Mutt initiates the dialogue with the strange man he sees before him by asking what language the stranger speaks: Danish, Norwegian, English, Anglo-Saxon? Given no affirmatives, Mutt concludes that the stranger is clearly a Jute. How on earth Mutt reaches that conclusion is beyond me. Maybe he’s putting on an act in an effort to get to know the stranger? As part of that act, he suggests they swap hats and have a chat; but in the process of hat-swapping — it’s hard not to picture those hats as the iconic bowlers of Laurel and Hardy — they also seem to have swapped identities. Now the character formerly known as Mutt is Jute, or “Yutah” as he pronounces it with a newfound Scandinavian inflection, and Jute is Mutt. Jute (or “Yutah”) now is the talkative one and Mutt, the taciturn. Until the conversational tide shifts and Mutt becomes the talkative one with only occasional comments from Jute. As Danis Rose puts it: “Jute had earlier complained that Mutt was almost inaudible to him. He now insists that he can barely understand a single word from start to finish in Mutt's patois” — which in Wake-speak becomes “patwhat” (17:14-15).
Joyce has swapped and confused Mutt and Jute’s identities from the moment they encounter. Going back to Robert Houle’s observation on interchangeable grammar and perception, which applies so well to Mutt and Jute’s dialogue, the Wake adds one more interchangeability: the interchangeability of character.
So not only is the Wake radically dismantling the norms of narrative fiction and how a book should be, it’s also dismantling the norms of drama and how a character should act.
We could say that rather than being three-dimensional characters — as Joyce’s characters very much are in his previous books — the characters of Finnegans Wake are four-dimensional, stretching across the dimension of time.
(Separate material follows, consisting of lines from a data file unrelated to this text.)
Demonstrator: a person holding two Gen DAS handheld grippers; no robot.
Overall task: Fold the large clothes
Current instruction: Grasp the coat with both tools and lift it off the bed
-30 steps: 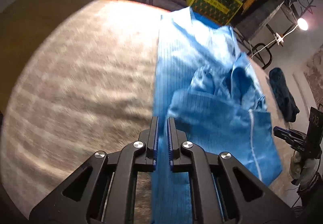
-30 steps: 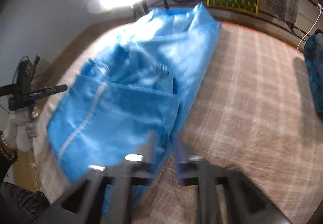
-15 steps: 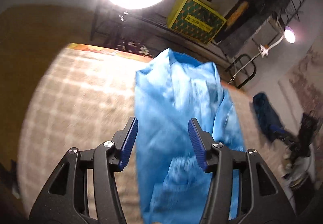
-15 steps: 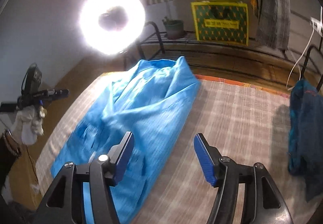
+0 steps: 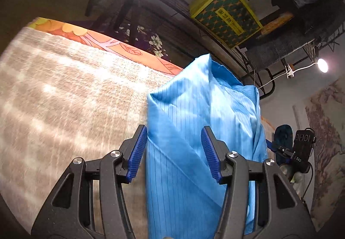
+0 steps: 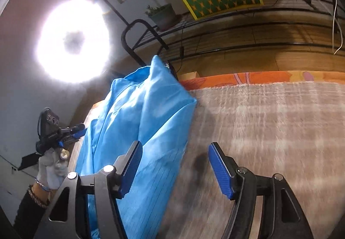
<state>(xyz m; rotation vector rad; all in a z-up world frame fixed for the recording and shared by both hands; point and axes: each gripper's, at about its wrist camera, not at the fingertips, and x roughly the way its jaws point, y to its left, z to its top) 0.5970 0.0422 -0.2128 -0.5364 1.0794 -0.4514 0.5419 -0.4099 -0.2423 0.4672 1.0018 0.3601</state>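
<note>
A large blue pinstriped garment (image 5: pixel 194 135) lies lengthwise, folded into a long strip, on a beige checked blanket (image 5: pixel 64 98). It also shows in the right wrist view (image 6: pixel 140 122). My left gripper (image 5: pixel 174 152) is open and empty, held above the garment's left half. My right gripper (image 6: pixel 174 167) is open and empty, above the garment's right edge where it meets the blanket (image 6: pixel 269 131). The left gripper also shows in the right wrist view (image 6: pixel 62 137), and the right gripper shows in the left wrist view (image 5: pixel 289 152).
An orange patterned sheet edge (image 5: pixel 112 44) borders the blanket at the far side. Beyond it stand a ring light (image 6: pixel 73 40), a metal rack (image 6: pixel 146 32) and a yellow-green box (image 5: pixel 228 16). A dark blue cloth (image 5: pixel 282 133) lies at the right.
Both grippers let go of the garment, opened and rose back. The garment now lies as a narrower folded strip, and both cameras tilted up toward the far edge.
</note>
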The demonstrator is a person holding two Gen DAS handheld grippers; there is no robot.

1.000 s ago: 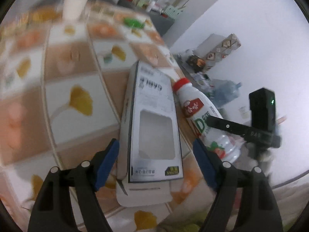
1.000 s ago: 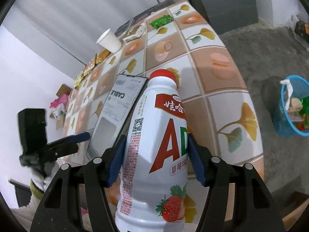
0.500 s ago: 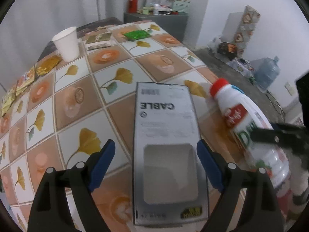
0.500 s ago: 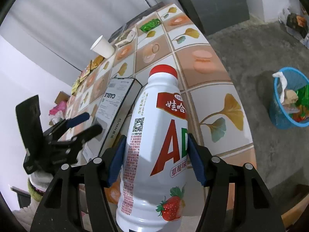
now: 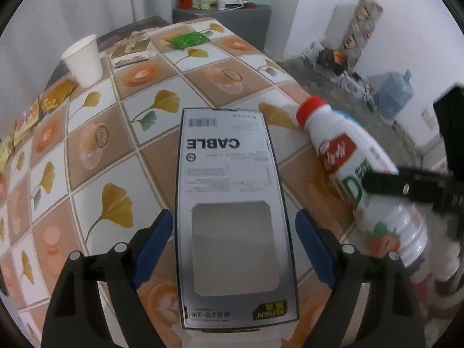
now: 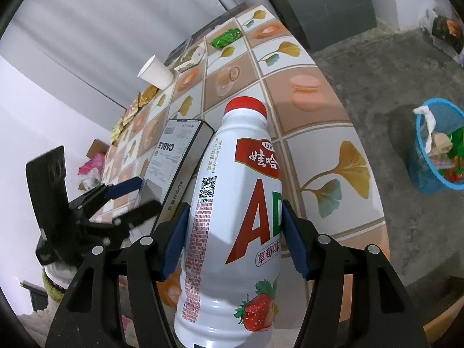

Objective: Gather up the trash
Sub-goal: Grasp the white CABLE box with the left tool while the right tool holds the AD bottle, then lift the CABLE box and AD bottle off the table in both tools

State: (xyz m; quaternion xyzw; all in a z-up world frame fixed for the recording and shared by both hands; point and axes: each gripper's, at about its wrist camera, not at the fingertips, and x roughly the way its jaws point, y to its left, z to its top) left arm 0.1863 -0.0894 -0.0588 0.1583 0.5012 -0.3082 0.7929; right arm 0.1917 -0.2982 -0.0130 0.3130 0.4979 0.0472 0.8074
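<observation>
Broadly, a table (image 5: 95, 150) covered in a glossy cloth of brown and white squares with ginkgo leaves anchors everything. At its near edge lies a flat grey cardboard box printed CABLE (image 5: 229, 179), between the spread blue pads of the left gripper (image 5: 232, 240), which stand just clear of its sides. Just right of that box, the right gripper (image 6: 232, 232) pinches a white plastic strawberry-drink bottle with a red cap (image 6: 237, 217). Beyond the box stands a white paper cup (image 5: 84, 58); farther still, a green foil wrapper (image 5: 188, 40).
</observation>
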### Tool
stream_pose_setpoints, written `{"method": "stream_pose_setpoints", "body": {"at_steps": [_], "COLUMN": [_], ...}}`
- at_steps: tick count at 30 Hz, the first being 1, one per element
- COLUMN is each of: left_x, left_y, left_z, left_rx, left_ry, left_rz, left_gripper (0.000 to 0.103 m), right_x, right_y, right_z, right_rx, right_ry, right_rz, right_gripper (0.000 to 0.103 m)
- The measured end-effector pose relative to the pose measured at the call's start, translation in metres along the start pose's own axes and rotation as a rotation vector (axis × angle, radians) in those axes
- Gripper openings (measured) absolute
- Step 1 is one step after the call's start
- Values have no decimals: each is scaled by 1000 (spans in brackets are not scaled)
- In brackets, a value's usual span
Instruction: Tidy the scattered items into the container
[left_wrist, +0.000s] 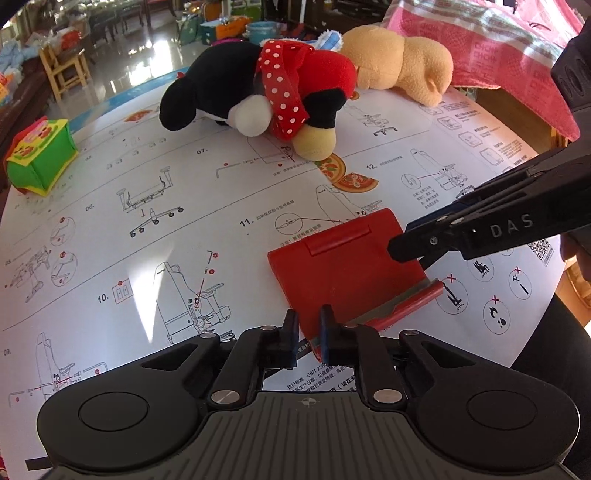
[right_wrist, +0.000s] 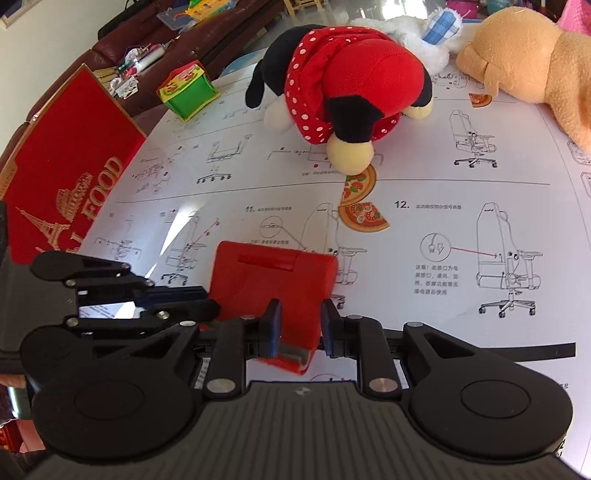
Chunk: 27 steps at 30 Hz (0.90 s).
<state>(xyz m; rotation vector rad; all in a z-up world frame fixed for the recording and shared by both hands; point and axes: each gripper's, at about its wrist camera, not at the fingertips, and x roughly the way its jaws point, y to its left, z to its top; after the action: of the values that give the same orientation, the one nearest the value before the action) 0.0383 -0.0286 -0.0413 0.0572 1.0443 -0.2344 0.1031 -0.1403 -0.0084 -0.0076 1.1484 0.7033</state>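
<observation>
Covering the whole table is a big instruction sheet (left_wrist: 184, 229) printed with chair assembly diagrams; everything sits on it. Red box (right_wrist: 62, 177) with gold "FOOD" lettering stands at the left edge of the sheet in the right wrist view, tilted, so its opening can't be seen from here.

Far side: black-and-red mouse plush (left_wrist: 266, 96) with polka-dot bow, lying face down. Tan bear plush (left_wrist: 402, 66) just behind it, touching or nearly so. A white-and-blue plush (right_wrist: 424, 33) is wedged between them at the back. Green toy block (left_wrist: 40, 158) well apart, off to the left edge. Two pizza-slice stickers or cards (right_wrist: 360, 206) lie flat just in front of the mouse's nose.

Near side: red folding stand (left_wrist: 347, 269), flat-ish on the sheet, lip end toward the grippers.

Left gripper (left_wrist: 309, 332): jaws narrowly parted, straddling the stand's near corner. Contact with the pads isn't clear, so can't tell if it's clamped.

Right gripper (right_wrist: 298, 332): fingers either side of the stand's lipped end, with a visible gap on the right pad (right_wrist: 328, 332). Not gripping. Stand sits on the sheet, not in the box.
</observation>
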Motion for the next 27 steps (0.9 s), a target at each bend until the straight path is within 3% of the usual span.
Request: {"method": "stream_pose_setpoints", "body": {"at_steps": [6,8,11,12,15,21,27], "left_x": [-2,-2,-2,-3,-4,-5,-8], "left_y": [-2,-2,-2,-1,4,17,28], "left_z": [-4,-3,-3,-3,-4,-8,-13], "left_rx": [29,27,27,24,-10,-69,-102], "left_ry": [-20,-20,-20,-15,-8,-5,-1], "left_rz": [1,1,-1,-6,-23,-19,-9], "left_gripper": [6,6,12,20,24,47,44], "right_x": [5,5,0,-4,-15,-22,-30], "right_y": [2,8,11,10,9,14,20], "right_z": [-5,-6,-3,-1,4,6,6], "right_rx": [3,-16,-11,-2,6,-2,-14], "right_ry": [29,23,12,3,-15,-21,-15], "right_rz": [45,41,38,50,90,106,130], "right_gripper": [34,44,43,42,38,38,38]}}
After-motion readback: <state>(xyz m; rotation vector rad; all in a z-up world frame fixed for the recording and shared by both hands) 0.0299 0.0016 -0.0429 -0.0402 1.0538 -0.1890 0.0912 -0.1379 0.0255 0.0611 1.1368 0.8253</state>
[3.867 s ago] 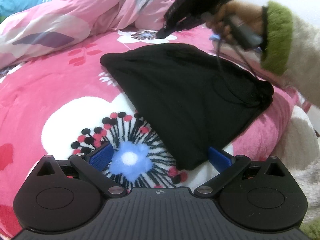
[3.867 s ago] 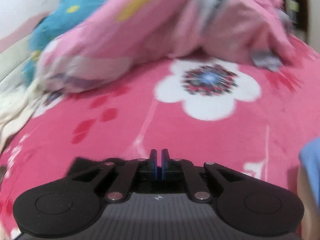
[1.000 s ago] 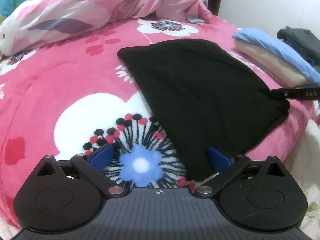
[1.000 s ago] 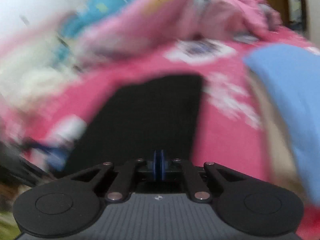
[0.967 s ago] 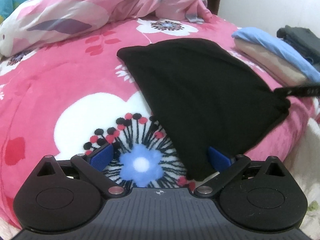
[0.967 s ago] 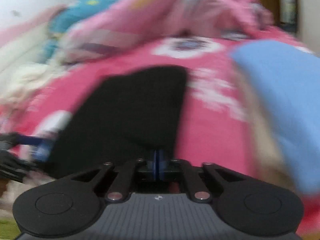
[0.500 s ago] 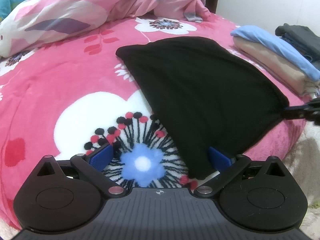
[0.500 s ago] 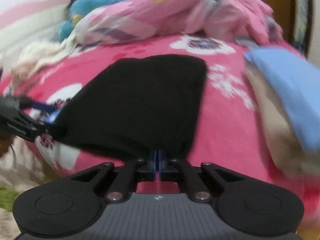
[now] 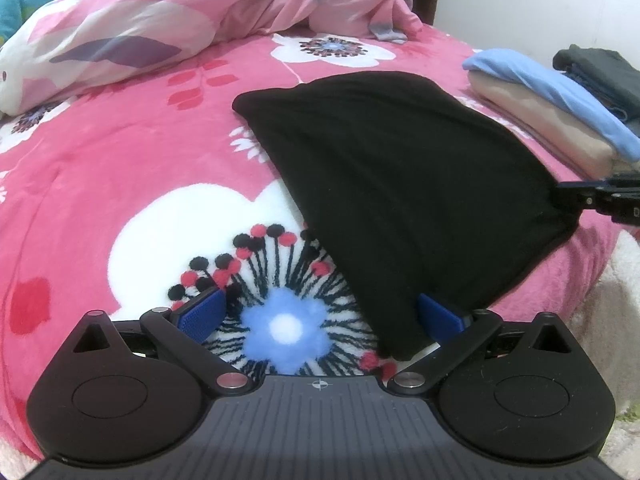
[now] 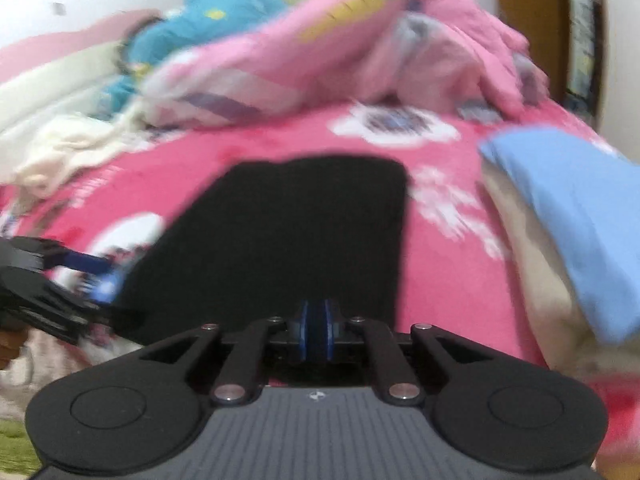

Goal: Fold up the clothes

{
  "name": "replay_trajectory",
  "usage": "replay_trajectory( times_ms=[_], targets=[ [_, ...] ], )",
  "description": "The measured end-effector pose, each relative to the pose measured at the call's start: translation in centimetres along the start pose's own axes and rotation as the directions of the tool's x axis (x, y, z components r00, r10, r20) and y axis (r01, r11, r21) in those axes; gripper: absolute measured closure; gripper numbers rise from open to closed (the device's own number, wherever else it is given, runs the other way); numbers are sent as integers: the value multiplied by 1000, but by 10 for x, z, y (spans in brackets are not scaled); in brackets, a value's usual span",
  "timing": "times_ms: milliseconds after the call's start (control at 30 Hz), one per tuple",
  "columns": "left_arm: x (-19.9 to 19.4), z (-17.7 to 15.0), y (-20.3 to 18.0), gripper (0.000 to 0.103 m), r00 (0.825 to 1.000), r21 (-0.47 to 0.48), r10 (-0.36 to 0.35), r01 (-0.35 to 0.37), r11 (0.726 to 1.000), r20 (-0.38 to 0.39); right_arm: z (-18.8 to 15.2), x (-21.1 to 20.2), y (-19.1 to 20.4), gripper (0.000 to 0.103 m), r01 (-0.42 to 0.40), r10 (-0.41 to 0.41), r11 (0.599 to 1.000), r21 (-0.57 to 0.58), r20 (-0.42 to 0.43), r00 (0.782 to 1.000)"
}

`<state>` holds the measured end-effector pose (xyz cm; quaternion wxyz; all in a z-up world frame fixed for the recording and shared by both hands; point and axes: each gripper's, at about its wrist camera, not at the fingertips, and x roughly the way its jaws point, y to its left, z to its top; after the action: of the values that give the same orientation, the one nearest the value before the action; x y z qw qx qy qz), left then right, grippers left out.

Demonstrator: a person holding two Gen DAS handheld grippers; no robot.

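I see the black garment lying folded on the bed, spread over the pink flowered blanket, with one corner near my left tongs and another corner out toward the bed's right edge. My left tongs stand wide apart, both blue pads showing; the near corner of the black garment lies between them, close against the right pad, but the pads do not press on it. In the left wrist view my right tongs come in from the right edge and meet the garment's far right corner.

In the right wrist view, which is blurred, my right tongs have their blue pads nearly together with a thin dark strip between them, and the garment's hem runs straight into that gap. These jaws have just been opening a little; I read the cloth as still pinched between the pads, though the blur keeps me from being certain. From this side the black garment reaches away from me across the blanket, and my left tongs show at the left edge by its other corner.

To the right of the garment sits a stack of folded clothes, beige below and light blue on top, with a darker pile behind it. A crumpled pink duvet lies along the far side of the bed.
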<state>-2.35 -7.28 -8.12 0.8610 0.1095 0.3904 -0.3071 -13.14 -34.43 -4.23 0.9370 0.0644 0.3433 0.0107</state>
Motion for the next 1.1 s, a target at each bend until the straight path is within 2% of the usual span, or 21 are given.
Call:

The scene between Mutt and Jute, for example, takes place just as much in the Stone Age as it does in the year 1014 as it does in a 20th-century newspaper comic strip like Mutt and Jeff. Four-dimensional characters, characters capable of temporal simultaneity: I like the idea (and it brings to mind the recent movie Everything Everywhere All At Once) and it may prove useful when we talk more about Earwicker, the main character of Chapter 2.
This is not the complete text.